Analyse EventLog, Syslog and Suricata's eve.json with Sumo Logic

log_management
saas
netflow
log-analysis
Tags: #<Tag:0x00007f0ca73ac900> #<Tag:0x00007f0ca73ac6a8> #<Tag:0x00007f0ca73ac4f0> #<Tag:0x00007f0ca73ac388>

#1

Just as powerful as Splunk, it is...

… or even more powerful. You can check it out: Sumo Logic.

Sumo Logic is a service (SaaS), which accepts machine data and exposes a very powerful search query language to the user. It can be used for log analysis and metrical data analysis. So on top of log processing features you get performance monitoring features, such as CPU utilization, memory consumption and network throughput. For example.

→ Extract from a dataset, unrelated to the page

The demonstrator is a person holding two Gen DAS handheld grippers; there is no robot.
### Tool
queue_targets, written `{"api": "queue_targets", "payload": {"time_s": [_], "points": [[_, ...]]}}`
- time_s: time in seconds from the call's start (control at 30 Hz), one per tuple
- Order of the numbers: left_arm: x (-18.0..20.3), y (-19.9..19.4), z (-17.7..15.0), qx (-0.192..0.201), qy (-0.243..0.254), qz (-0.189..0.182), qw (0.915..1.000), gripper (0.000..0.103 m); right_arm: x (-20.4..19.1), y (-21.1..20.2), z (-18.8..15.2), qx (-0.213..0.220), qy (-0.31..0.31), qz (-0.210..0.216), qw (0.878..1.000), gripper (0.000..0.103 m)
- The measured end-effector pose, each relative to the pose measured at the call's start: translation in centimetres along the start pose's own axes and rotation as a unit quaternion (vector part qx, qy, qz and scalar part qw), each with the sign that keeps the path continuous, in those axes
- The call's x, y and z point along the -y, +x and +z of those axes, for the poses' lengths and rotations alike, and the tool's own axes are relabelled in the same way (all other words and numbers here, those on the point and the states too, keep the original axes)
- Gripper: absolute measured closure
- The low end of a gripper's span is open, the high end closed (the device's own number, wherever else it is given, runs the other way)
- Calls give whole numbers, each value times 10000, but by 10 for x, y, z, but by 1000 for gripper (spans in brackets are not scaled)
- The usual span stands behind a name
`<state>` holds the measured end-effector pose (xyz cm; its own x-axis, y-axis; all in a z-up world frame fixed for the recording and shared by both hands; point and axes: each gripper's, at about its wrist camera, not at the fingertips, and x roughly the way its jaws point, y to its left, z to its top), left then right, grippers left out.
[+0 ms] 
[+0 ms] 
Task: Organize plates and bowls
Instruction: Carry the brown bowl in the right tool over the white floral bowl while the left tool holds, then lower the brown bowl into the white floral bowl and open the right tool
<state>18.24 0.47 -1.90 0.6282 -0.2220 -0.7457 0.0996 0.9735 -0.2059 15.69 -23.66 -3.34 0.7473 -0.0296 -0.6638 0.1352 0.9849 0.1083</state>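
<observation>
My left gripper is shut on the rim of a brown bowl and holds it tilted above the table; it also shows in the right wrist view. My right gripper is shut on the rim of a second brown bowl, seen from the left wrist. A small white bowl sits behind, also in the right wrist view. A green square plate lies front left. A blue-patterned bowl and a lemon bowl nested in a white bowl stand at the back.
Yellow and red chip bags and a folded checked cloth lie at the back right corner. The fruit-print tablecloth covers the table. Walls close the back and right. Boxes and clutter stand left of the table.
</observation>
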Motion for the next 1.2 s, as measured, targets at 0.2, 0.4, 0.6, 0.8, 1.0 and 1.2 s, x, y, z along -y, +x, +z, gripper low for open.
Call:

I am exemplifying how to use Sumo Logic:

  • with a large JSON file. I will show how to parse and aggregate the Flow data. This way Suricata acts as your Netflow processor, which sends serialized JSON flow data to Sumo Logic. I will show you some visualizations, which you can generate (even with the free account). This way you can generate a network overview, and identify network issues. The EVE JSON standard of Suricata contains a vast amount of information.
  • to analyse Windows EventLogs to parse for VPN activity
  • to parse Apache access logs and to visualize them
  • and how to handle Linux Syslog (Rsyslog) to count root logins via PAM

How to get the data in...

Many of these modern solutions fail here. Sumo does not.

  • They have Java based Agents, which can open a local Syslog listener on a dedicated machine.
  • They also support remote Windows EventLog sources. as well as local EventLog files.
  • The agent can retrieve files from the local disk, and via SSH.

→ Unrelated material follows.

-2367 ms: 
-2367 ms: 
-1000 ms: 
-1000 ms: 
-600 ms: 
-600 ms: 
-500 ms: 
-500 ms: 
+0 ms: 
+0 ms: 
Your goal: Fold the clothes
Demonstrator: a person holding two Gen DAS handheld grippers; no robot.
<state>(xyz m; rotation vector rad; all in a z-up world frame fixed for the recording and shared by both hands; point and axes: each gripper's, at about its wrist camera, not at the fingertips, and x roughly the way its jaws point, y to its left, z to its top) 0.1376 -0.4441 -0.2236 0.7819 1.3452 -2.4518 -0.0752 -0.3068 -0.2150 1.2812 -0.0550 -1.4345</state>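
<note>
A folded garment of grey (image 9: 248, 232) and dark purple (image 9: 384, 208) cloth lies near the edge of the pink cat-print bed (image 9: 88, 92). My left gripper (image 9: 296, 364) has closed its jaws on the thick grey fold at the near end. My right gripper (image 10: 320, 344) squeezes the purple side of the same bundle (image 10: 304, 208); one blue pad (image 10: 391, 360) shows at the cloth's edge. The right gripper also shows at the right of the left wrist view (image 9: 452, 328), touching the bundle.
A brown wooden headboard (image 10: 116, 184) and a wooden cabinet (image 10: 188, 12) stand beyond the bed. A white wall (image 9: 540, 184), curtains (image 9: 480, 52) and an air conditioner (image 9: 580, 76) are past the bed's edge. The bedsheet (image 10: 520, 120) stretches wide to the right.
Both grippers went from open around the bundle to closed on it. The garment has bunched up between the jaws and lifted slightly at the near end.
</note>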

I am posting the search queries here, because there is a project on GitHub which allows you to utilize these for your own independent data analysis. A good workflow is to pipe logs via plaso / log2timeline to sumo (the Go binary built from the source code) to d3.js or InfoVis toolkit.Or Tableau, if you need it fast. In some cases I have also used IBM SPSS, but not for InfoSec purposes. For large scale tasks I recommend to use Theano and/or Tensorflow, and probably (py)Spark. However in the following I want to focus on the Sumo Logic service.

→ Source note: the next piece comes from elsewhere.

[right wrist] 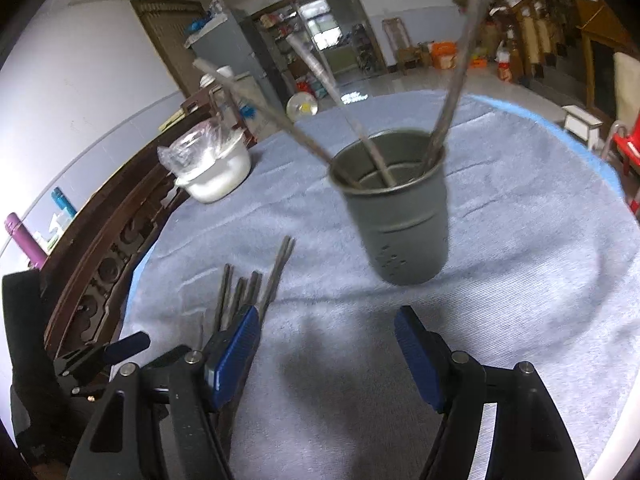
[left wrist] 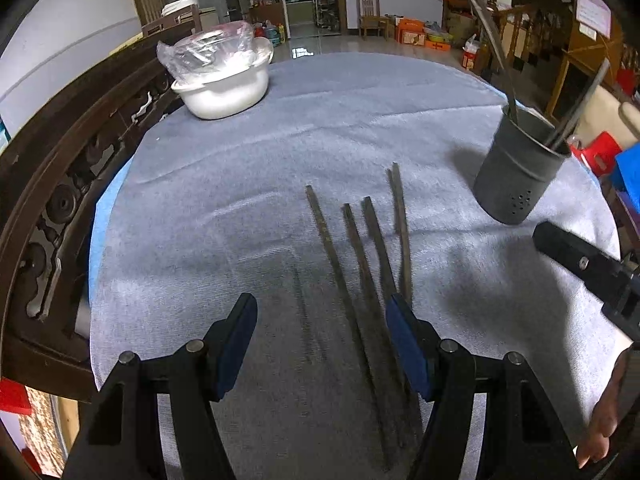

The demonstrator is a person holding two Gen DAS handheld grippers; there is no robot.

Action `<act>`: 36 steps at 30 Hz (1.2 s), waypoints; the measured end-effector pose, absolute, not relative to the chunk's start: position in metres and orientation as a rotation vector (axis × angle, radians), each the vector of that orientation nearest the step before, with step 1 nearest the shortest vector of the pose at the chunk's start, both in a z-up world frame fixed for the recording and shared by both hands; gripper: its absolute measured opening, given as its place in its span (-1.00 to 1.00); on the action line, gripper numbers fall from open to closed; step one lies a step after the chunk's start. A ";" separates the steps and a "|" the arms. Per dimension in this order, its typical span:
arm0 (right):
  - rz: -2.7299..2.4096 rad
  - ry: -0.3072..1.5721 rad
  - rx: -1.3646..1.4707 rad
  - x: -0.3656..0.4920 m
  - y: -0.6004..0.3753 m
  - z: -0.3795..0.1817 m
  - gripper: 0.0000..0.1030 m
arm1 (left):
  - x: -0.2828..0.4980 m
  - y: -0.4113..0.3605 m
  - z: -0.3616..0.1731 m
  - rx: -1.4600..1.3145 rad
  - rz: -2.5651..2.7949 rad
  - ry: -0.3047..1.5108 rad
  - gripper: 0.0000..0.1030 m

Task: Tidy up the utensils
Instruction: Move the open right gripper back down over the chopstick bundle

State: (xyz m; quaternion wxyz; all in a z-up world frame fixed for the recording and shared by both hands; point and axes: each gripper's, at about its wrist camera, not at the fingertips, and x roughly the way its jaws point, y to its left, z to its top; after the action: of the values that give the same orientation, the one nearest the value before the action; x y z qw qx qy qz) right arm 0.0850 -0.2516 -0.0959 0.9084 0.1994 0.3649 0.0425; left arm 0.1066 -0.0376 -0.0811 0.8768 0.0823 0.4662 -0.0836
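Thin, dark, square-edged chopsticks (left wrist: pixel 356 264) are lying loose on the nubby grey towelling cloth (left wrist: pixel 240 160), beside a dull metal perforated holder (right wrist: pixel 394 216) already standing others upright. Both the left gripper (left wrist: pixel 322 316) and right gripper (right wrist: pixel 324 332) are hovering wide-jawed, gripping nothing.

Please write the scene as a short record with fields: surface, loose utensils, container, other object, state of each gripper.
surface: round table with grey cloth
loose utensils: dark chopsticks lying on the cloth
container: grey cup, upright, chopsticks standing inside
other object: white bowl with clear plastic on top, far left
left hand-held gripper: open, holds nothing
right hand-held gripper: open, holds nothing
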 end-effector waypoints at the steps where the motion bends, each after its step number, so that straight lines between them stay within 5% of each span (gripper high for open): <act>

The service has a decent API, as you might have guessed. Otherwise I would not write about it. Their Python API is very similar to the Splunk Python SDK imho. This becomes important for data enrichment tasks, and automation. Logs need to contribute to the security processes and the overall security posture, because they contain relevant “trigger” information.

How do I work with Sumo

The agent installation is simple on Windows and Linux, and it gets configured via the Web UI. Now the data is in Sumo and it’s a Splunk style experience.

Work with JSON data

JSON is an important logging standard, and the most common data exchange format modern tools use nowadays. I have configured the Sumo Collector Agent to monitor a file and to send the data into their service. Here is what I get.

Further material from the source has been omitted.